- What the task asks -
Going through the material below, output exactly the lines from the one containing "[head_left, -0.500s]" through the one containing "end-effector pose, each", and no pictures.

- Data excerpt -
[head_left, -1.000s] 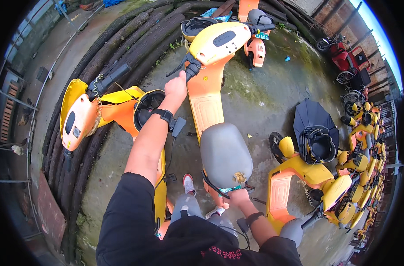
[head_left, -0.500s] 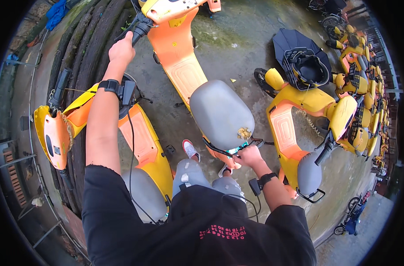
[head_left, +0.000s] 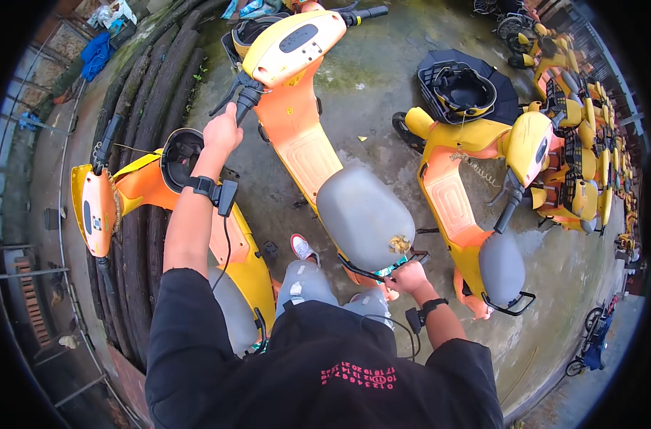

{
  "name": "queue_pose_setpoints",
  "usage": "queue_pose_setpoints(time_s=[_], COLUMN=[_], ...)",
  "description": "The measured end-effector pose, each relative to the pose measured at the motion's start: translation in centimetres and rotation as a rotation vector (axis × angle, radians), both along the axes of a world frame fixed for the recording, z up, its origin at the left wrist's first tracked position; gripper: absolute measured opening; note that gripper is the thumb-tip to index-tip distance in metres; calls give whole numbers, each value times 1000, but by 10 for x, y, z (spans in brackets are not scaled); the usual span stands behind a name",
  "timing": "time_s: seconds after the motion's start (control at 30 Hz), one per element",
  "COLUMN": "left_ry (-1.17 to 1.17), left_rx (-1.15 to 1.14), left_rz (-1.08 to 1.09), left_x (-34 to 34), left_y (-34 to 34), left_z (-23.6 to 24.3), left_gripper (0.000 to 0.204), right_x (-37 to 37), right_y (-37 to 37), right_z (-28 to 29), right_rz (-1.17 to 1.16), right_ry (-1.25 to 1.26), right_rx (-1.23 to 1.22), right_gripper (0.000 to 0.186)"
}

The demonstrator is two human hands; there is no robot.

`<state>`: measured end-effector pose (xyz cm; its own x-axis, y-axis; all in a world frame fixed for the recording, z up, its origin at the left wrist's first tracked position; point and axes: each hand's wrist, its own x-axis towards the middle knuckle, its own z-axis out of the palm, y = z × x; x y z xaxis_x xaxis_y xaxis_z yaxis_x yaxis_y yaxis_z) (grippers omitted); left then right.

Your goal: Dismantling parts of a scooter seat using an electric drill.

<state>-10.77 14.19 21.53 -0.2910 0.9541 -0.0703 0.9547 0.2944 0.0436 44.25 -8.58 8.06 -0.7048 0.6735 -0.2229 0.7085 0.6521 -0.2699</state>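
In front of me stands a yellow and orange electric scooter [head_left: 305, 161] with a grey seat [head_left: 365, 214] whose rear end is torn, showing foam. My left hand [head_left: 222, 134] is closed round the left handlebar grip [head_left: 248, 100], its arm stretched forward. Behind the seat, my right hand [head_left: 407, 277] is closed on the black rear grab rail [head_left: 361, 270]. A helmet partly shows in the basket [head_left: 232, 50] beyond the handlebar. Both wrists carry black strapped devices, with a cable running from each.
Close on my left is another scooter [head_left: 91, 214], beside stacked dark logs [head_left: 143, 107]. To the right stands a scooter [head_left: 447, 196] with a helmet [head_left: 466, 91] in its basket and a dark umbrella [head_left: 504, 82] behind. Rows of yellow scooters [head_left: 583, 157] line the far right.
More of the scooter's front and its right grip has come into view. My left hand sits lower and further right in the picture. Both hands keep their holds.
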Motion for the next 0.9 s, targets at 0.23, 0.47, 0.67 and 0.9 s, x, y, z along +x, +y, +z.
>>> queue_pose_setpoints(time_s=[0.23,0.47,0.67,0.9], left_ry=[57,58,-19,-254], left_rx=[48,35,20,-19], left_rz=[-44,-40,-79,-24], left_x=[59,113,175,230], left_y=[-52,-116,-164,-240], left_z=[12,13,9,-9], left_gripper=[45,49,45,41], right_x=[77,123,162,169], right_y=[-72,-144,-204,-242], right_z=[-3,14,16,45], right_rz=[-27,-79,-138,-108], right_ry=[112,131,-185,-460], right_rx=[25,33,-139,-452], right_gripper=[38,38,39,47])
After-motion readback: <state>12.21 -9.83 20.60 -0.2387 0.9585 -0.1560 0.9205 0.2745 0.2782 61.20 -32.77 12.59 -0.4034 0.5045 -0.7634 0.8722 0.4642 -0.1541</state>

- Response -
[head_left, -0.500s] 
[head_left, +0.000s] 

{
  "name": "queue_pose_setpoints",
  "usage": "queue_pose_setpoints(time_s=[_], COLUMN=[_], ...)",
  "description": "The measured end-effector pose, each relative to the pose measured at the motion's start: translation in centimetres and rotation as a rotation vector (axis × angle, radians), both along the axes of a world frame fixed for the recording, z up, its origin at the left wrist's first tracked position; gripper: absolute measured opening; note that gripper is the thumb-tip to index-tip distance in metres; calls give whole numbers, each value times 1000, but by 10 for x, y, z (spans in brackets are not scaled); the usual span stands behind a name",

What appears above is the complete answer to the exercise.